Le mal de tête, ou céphalée, représente l’une des formes de douleur les plus répandues chez l’être humain. Lorsqu’on parle de céphalée, on désigne toute douleur qui se manifeste au niveau du crâne. En règle générale, la douleur crânienne se présente de façon intermittente. Les formes les plus fréquentes correspondent à la migraine et à la céphalée de tension.

Selon Pablo Irimia, coordonnateur du Groupe des Céphalées de la Société Espagnole de Neurologie (SEN), la classification internationale des céphalées établit qu’il existe plus de 200 types différents.

Tant les céphalées chroniques que les céphalées récidivantes peuvent provoquer douleur et inquiétude, mais il est rare qu’elles reflètent un problème grave de santé. Cependant, tout changement dans le schéma ou la nature de la douleur peut être le signe d’un problème grave (par exemple, une douleur qui était épisodique qui devient fréquente, ou de légère à aiguë), et c’est pourquoi il convient de demander une assistance médicale dès que possible.

Jusqu’à 89% des hommes et 99% des femmes affirment souffrir ou avoir souffert de maux de tête. De plus, selon les données de la SEN, on estime que jusqu’à 46% de la population présente une forme de céphalée primaire active.
 

Causes

Dans le cas de la migraine, dit Irimia, son composant génétique et les facteurs déclencheurs, tels que la menstruation, le stress, le manque de sommeil ou certains aliments, facilitent l’apparition de la douleur de tête. « La phase finale de la douleur se produit par la vasodilatation des artères du cerveau et c’est pourquoi le patient perçoit la douleur comme s’il s’agissait d’un battement ou d’une pulsation. »

Cependant, comme le mentionnent les auteurs du Manuel de pratique clinique en Céphalées publié par la SEN, bien qu’il existe potentiellement de nombreuses causes déclenchantes, « celles que les patients identifient subjectivement (aliments, changements climatiques, entre autres) n’ont pas été vérifiées de manière scientifique ».

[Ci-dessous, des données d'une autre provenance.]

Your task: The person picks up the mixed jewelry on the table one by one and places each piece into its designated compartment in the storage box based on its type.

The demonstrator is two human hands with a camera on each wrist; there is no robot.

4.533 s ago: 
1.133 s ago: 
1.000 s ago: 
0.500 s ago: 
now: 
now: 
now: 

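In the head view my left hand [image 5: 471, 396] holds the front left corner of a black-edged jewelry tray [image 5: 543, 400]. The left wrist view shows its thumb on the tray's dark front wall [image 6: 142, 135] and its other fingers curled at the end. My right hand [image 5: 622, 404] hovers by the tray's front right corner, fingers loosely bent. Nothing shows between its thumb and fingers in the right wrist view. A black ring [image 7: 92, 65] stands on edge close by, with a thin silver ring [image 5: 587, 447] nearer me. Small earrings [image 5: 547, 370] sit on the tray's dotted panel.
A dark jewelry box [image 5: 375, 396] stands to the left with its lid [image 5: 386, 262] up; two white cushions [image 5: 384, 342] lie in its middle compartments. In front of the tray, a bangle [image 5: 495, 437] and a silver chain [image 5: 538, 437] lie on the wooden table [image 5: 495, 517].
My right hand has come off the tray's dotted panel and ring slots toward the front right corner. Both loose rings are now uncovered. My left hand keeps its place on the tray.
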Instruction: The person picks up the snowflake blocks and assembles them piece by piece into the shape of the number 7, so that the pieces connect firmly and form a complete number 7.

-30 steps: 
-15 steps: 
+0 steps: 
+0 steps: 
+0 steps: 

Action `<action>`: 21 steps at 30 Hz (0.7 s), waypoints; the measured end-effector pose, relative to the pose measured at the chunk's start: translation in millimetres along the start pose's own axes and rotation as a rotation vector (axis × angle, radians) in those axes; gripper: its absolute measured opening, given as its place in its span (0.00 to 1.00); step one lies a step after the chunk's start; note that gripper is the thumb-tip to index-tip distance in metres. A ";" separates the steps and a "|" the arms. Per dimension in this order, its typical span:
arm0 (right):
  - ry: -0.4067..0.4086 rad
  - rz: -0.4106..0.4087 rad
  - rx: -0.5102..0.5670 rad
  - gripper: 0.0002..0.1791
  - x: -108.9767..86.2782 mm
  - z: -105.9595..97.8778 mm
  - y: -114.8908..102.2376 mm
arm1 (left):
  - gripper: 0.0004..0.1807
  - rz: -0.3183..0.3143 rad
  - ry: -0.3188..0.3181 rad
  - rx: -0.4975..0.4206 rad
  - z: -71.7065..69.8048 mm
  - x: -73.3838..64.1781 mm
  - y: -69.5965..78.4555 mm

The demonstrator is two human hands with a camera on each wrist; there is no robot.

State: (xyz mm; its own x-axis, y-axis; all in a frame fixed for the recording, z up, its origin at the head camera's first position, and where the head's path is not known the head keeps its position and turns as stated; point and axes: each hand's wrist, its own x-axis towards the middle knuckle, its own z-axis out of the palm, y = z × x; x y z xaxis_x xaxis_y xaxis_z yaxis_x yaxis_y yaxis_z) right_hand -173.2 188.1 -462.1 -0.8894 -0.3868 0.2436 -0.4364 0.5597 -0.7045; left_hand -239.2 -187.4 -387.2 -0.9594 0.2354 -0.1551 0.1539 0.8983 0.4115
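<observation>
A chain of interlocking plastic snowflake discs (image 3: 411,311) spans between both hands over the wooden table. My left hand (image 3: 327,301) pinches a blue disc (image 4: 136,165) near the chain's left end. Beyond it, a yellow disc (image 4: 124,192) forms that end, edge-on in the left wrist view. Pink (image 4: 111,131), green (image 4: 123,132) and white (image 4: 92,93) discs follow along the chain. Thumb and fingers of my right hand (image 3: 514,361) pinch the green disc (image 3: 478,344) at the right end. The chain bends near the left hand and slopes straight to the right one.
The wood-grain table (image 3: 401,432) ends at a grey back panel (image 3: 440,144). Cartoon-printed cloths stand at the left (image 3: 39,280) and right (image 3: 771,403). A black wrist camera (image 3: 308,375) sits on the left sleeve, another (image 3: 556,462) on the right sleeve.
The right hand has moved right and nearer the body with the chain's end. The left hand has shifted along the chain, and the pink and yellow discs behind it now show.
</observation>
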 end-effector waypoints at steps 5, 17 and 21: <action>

Dans le cas de la céphalée tensuelle, « on pense que le mécanisme le plus important de la douleur est la contraction involontaire des muscles du cou et des muscles péricrâniens. Cela génère une gêne continue que le patient décrit souvent comme une douleur oppressive sur l’ensemble de la tête et qui s’aggrave au fil de la journée, c’est-à-dire à mesure que les muscles se surchargent ».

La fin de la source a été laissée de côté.